The Red Pony: life and literature
I once read a quote somewhere like this, “Humans obscure their meaning by ascribing meaning to language. What is cannot perfectly be described. As our reliance on language increases so does our obscuration of what really is.” I think this quote is beautiful — if only I could craft sentences like the person who wrote this did. This quote encapsulates so much, even though the substance of the quote isn’t anything material. I wish my words could be more precise and unambiguous. Commenting on this quote makes me feel even more clunky. As I try to express myself. Package my thoughts into words.
I haven’t read actual books in a while. I’ve been dwelling in uncertainty for the last several months of my life, and for a few months, I think I forgot how much genuine joy reading brings me — not to anyone else, but solely by being a selfish pleasure for me. Books are a reliable source of comfort. I think after a while, extrinsic motivation creeps in and subs in for what was intrinsic. Then, I get caught up on the # of books on my TBR and the flashy pretty booktok content. And people who read paperbacks on buses look so immersed in their books that I somehow tell myself reading is sexy and that’s the reason why I read. And I honestly lose sight of why I read. Then I rediscover it all again, when I’m in the middle of a book, when I’m actually entrenched in a storyline. I’m then appalled by what I’ve missed out on.
Preamble aside. The Red Pony was unpretentious but charming. I’m going to be basic and quote the introduction here, courtesy of John Seelye. “For Steinbeck, life and literature were reciprocal functions, and he regarded the duty of the author as one of devising fictions that captured the kinds of discontinuity that define life, both animal and human, which is made up of no final terminations, no neat packages of events, just a sequence of happenings productive to other happenings. Much of Jody continually contrives to escape the authority of his parents, so these stories subversively evade the traditional role of literature, which is to shape the raw, discontinuous stuff of life into orderly units chiefly defined by the strategies of closure.”
Life and literature as reciprocal functions. John Steinbeck’s writing feels simple, tangible, and yet wise. I don’t know to how to describe it — I feel like I’m gesturing and the essence is not coming through to you (re: paragraph #1, first quote). I remember in elementary school, I read a book called 城南旧事. A simple memoir of a girl growing up in the 1920s (a similar time period as The Red Pony), in old Beijing. Multiple stories followed this little girl meeting different people, and encountering different incidents. And as her life intersected with the lives of others, and as the stories unfolded, she matured. Both 城南旧事 and The Red Pony brought me nostalgia. Reading The Red Pony was like growing up all over again, but this time not beside a big park in Shanghai, or in the nooks and crannies of Beijing. I grew up through the eyes of a little boy in California’s Salinas Valley, on a family ranch. He’s at that age when things start to make a lot of sense, but there is inevitable freshness and a lack of perspective.

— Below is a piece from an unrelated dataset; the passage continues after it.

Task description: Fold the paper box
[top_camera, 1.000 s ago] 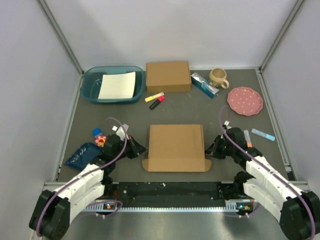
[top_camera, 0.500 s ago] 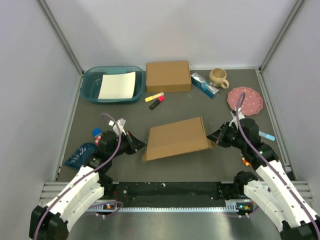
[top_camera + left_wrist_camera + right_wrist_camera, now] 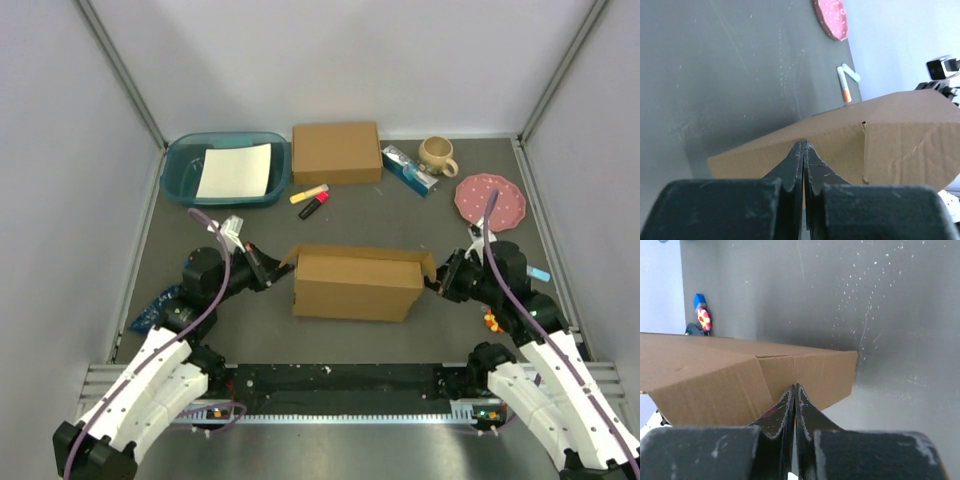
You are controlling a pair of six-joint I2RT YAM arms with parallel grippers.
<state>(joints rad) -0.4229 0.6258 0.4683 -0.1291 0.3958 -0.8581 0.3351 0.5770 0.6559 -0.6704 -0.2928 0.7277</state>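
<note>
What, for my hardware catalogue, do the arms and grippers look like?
The left arm and right arm have white shells, black joints and a looping purple cable each. The left gripper and right gripper have black fingers tapering to thin tips.

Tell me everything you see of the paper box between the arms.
The paper box is plain brown cardboard, a shallow rectangular shape with creased panels and end flaps. It is held centrally, tipped up rather than lying flat. The left claw pinches its left flap, the right claw its right flap.
</note>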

Coming-of-age novels usually pave obvious themes. The protagonist establishes a stronger sense of identity. He shoulders greater responsibilities. He faces and then overcomes significant life challenges. Sometimes he discovers a romantic partner.
The Red Pony doesn’t fit into a box, or read like a chore. It’s such a natural progression of perspectives that our little boy Jody simply gains. There’s no major event, but slowly, the edges of the world seem to curl in as Jody realizes things. The grown-ups he thought were perfect actually are not. But they can still be close to perfect, in his mind. The world can be a little bit cruel, even if life’s not quite solitary, poor, nasty, brutish, or short. There are mysteries in life that simply have no answers, and there are people whose demands will not be met. There are people who we care about, but we do not have the capacity to care for. And some people just long for some empathy and some company.
A lot of emotions cannot be identified or labelled. If the six basic emotions encapsulated everything — sadness, happiness, fear, anger, surprise and disgust — wouldn’t life be boring.
Steinbeck crafts these emotions without artifice. He just allows them to take up space organically. Some feelings cannot be acquired. And it’s appalling to think that I may never know how someone else feels. Because sentiments are not merely files we can airdrop into someone else’s consciousness. I think a lot of us find it difficult to express certain emotions, because maybe there isn’t anything to be said. Given the cultural folkways in Steinbeck’s time, he crafts something very ordinary, but not without depth.